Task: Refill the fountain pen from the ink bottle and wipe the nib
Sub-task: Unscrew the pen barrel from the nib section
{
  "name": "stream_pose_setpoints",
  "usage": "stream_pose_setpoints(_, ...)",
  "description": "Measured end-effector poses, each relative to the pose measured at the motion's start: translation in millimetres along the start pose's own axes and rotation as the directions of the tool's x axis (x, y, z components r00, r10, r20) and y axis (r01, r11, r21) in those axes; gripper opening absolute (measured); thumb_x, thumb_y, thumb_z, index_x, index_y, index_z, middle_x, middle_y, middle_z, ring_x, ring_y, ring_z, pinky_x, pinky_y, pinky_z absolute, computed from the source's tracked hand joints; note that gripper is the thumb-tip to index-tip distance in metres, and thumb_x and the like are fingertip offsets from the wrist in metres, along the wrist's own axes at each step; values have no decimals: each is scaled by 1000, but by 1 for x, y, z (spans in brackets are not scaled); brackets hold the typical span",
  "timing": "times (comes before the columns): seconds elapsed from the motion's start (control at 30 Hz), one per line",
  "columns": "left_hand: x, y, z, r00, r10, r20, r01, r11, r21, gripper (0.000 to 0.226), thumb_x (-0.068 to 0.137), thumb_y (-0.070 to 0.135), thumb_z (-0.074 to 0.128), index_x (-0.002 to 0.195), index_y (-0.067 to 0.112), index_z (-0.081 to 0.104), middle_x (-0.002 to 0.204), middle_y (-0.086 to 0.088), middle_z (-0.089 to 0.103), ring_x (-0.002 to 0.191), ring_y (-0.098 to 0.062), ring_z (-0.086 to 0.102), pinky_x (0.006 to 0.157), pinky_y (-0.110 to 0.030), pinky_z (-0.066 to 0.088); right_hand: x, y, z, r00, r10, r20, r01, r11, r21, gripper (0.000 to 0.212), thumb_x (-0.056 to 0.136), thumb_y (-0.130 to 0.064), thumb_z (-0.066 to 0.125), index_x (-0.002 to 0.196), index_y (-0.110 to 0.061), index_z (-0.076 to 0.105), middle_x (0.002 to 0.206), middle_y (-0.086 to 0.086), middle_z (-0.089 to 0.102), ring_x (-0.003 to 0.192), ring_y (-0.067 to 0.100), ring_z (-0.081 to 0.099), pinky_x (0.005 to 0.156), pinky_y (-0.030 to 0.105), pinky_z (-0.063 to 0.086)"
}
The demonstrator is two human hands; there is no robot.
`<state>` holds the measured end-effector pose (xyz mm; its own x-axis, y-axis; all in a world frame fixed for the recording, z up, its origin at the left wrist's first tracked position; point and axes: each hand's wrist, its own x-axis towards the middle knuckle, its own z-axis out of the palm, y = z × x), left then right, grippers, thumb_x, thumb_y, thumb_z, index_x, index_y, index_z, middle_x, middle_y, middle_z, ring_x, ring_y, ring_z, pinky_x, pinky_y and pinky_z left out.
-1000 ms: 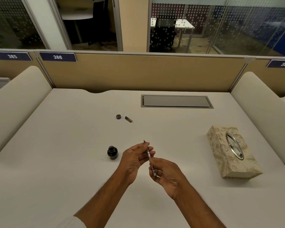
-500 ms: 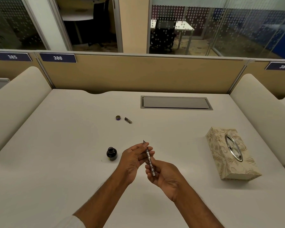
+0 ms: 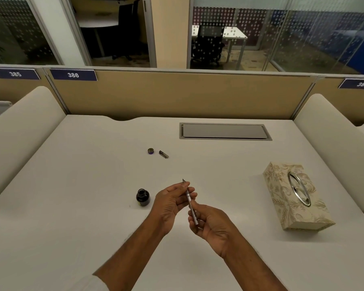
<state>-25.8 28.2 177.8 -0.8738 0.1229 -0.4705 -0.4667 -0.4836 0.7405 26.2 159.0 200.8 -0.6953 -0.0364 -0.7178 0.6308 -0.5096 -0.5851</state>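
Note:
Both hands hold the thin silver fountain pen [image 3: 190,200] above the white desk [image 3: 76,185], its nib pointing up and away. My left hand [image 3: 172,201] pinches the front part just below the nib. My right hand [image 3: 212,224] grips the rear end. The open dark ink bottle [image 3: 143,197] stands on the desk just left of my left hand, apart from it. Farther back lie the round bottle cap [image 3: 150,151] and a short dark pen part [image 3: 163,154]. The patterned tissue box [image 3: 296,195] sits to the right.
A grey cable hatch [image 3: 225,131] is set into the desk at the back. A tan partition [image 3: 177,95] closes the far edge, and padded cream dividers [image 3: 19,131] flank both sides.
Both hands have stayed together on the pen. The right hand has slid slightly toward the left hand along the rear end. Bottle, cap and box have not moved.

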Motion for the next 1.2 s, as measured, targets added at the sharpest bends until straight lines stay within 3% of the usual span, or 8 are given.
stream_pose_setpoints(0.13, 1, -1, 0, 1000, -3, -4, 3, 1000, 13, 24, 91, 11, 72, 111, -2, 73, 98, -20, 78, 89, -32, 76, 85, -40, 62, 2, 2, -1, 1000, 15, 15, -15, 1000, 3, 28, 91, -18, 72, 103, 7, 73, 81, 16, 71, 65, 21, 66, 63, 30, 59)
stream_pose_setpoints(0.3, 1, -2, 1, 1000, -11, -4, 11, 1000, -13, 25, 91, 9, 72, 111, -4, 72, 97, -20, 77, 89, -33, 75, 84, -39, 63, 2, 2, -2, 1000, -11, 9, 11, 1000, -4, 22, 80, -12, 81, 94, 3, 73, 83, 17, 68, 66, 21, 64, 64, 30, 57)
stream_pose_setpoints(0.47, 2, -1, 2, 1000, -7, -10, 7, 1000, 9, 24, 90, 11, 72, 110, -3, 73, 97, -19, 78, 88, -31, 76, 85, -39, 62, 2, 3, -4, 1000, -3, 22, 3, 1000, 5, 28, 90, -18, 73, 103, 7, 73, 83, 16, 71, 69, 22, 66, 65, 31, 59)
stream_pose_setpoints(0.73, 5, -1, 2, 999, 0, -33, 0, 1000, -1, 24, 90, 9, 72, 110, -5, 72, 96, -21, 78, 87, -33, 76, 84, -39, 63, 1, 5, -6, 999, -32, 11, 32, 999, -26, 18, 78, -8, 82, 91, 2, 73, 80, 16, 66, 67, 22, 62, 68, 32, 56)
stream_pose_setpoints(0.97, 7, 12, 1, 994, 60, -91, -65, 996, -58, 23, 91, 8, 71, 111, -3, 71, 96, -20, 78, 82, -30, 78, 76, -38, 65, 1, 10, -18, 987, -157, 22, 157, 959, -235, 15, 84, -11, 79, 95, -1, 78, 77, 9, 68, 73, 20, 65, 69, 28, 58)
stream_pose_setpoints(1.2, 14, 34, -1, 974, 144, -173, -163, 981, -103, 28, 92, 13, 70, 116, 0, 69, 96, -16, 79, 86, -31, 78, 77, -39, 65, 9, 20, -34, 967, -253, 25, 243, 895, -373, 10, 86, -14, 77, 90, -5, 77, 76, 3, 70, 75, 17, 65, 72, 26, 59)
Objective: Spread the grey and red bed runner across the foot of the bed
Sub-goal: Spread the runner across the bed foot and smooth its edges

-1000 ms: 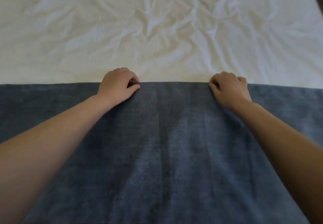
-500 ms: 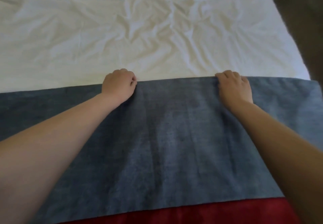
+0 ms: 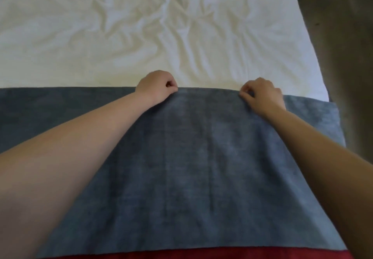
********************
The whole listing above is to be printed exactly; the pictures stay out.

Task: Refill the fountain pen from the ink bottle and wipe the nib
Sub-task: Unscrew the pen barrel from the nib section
{
  "name": "stream_pose_setpoints",
  "usage": "stream_pose_setpoints(_, ...)",
  "description": "Measured end-effector poses, each relative to the pose measured at the motion's start: translation in millimetres along the start pose's own axes and rotation as the directions of the tool's x axis (x, y, z components r00, r10, r20) and y axis (r01, r11, r21) in those axes; gripper opening absolute (measured); thumb_x, thumb_y, thumb_z, index_x, index_y, index_z, middle_x, middle_y, middle_z, ring_x, ring_y, ring_z, pinky_x, pinky_y, pinky_z absolute, computed from the source's tracked hand joints; note that gripper is the thumb-tip to index-tip distance in metres, and thumb_x and the like are fingertip offsets from the wrist in metres, along the wrist's own axes at each step; values have no decimals: each is scaled by 1000, but by 1 for x, y, z (spans in brackets are not scaled); brackets hold the typical span",
  "timing": "times (comes before the columns): seconds elapsed from the motion's start (control at 30 Hz), one per line",
  "columns": "left_hand: x, y, z, r00, r10, r20, r01, r11, r21, gripper (0.000 to 0.226), thumb_x (-0.068 to 0.137), thumb_y (-0.070 to 0.135), thumb_z (-0.074 to 0.128), index_x (-0.002 to 0.195), index_y (-0.067 to 0.112), index_z (-0.081 to 0.104), middle_x (-0.002 to 0.204), middle_y (-0.086 to 0.088), middle_z (-0.089 to 0.103), ring_x (-0.002 to 0.191), ring_y (-0.098 to 0.062), ring_z (-0.086 to 0.102), pinky_x (0.006 to 0.157), pinky_y (-0.110 to 0.030), pinky_z (-0.066 to 0.088); right_hand: x, y, z, r00, r10, r20, r01, r11, r21, gripper (0.000 to 0.212), thumb_x (-0.056 to 0.136), thumb_y (-0.130 to 0.064), thumb_z (-0.066 to 0.125), index_x (-0.002 to 0.196), index_y (-0.110 to 0.061), index_z (-0.076 to 0.105), middle_x (0.002 to 0.206), middle_y (-0.086 to 0.086), middle_z (-0.089 to 0.102), ring_x (-0.003 to 0.192), ring_y (-0.067 to 0.100), ring_z (-0.081 to 0.099), pinky_x (0.005 to 0.156), pinky_y (-0.030 to 0.105), pinky_z (-0.063 to 0.086)"
}
The demonstrator is two human hands; there is no robot.
`<state>` holds the measured end-effector pose (xyz mm; its own x-axis, y-axis; all in a world frame fixed for the recording, z up, its origin at the left wrist's first tracked position; point and axes: each hand's wrist, its own x-axis towards the middle knuckle, its own z-axis out of the palm, y = z × x), left then right, grippers, thumb_x, thumb_y, thumb_z, index_x, index_y, index_z, middle_x, middle_y, middle_z, ring_x, ring_y, ring_z, pinky_x, pinky_y and pinky_z left out.
-1000 ms: 
-500 ms: 
+0 ms: 
<state>-25.8 28.2 177.8 -0.8738 0.1229 -0.4705 -0.4667 -0.4836 0.7405 26.2 159.0 200.8 -0.6953 -0.0364 -0.7178 0.6308 -0.5096 -0.5851</state>
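Note:
Both hands hold the thin silver fountain pen [image 3: 190,200] above the white desk [image 3: 76,185], its nib pointing up and away. My left hand [image 3: 172,201] pinches the front part just below the nib. My right hand [image 3: 212,224] grips the rear end. The open dark ink bottle [image 3: 143,197] stands on the desk just left of my left hand, apart from it. Farther back lie the round bottle cap [image 3: 150,151] and a short dark pen part [image 3: 163,154]. The patterned tissue box [image 3: 296,195] sits to the right.
A grey cable hatch [image 3: 225,131] is set into the desk at the back. A tan partition [image 3: 177,95] closes the far edge, and padded cream dividers [image 3: 19,131] flank both sides.
Both hands have stayed together on the pen. The right hand has slid slightly toward the left hand along the rear end. Bottle, cap and box have not moved.
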
Motion for the next 1.2 s, as measured, targets added at the sharpest bends until straight lines stay within 3% of the usual span, or 8 are given.
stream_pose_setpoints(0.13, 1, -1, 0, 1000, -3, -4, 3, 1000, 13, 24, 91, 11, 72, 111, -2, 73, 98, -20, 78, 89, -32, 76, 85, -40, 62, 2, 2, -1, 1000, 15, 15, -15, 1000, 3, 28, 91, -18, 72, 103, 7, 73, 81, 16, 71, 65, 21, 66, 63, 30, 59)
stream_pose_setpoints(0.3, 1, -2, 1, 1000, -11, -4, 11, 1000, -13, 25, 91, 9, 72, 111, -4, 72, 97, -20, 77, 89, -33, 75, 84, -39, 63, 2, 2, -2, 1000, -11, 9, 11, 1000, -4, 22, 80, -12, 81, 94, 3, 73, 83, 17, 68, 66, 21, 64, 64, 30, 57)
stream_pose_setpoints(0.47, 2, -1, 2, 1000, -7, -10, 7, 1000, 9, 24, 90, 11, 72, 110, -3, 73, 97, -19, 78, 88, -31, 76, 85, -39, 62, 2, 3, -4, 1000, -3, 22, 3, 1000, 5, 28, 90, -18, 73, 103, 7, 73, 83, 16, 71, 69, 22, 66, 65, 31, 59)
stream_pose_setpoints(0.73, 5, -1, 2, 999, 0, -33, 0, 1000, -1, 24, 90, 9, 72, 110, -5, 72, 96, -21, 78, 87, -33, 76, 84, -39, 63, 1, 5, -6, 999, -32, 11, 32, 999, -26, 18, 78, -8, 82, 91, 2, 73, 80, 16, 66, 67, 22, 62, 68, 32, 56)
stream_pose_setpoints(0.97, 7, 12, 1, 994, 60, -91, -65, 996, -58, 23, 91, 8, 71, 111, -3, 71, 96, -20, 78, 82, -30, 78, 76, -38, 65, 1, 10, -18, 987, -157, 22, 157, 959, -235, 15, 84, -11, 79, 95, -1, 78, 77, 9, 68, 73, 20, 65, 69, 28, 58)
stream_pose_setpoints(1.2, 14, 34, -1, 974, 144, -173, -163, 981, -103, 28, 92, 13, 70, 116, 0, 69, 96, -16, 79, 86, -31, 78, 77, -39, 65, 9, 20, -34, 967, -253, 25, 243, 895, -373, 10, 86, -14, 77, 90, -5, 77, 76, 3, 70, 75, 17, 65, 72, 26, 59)
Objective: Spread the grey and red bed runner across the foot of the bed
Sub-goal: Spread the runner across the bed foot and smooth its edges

-1000 ms: 
-500 ms: 
+0 ms: 

There's nothing more to this exercise.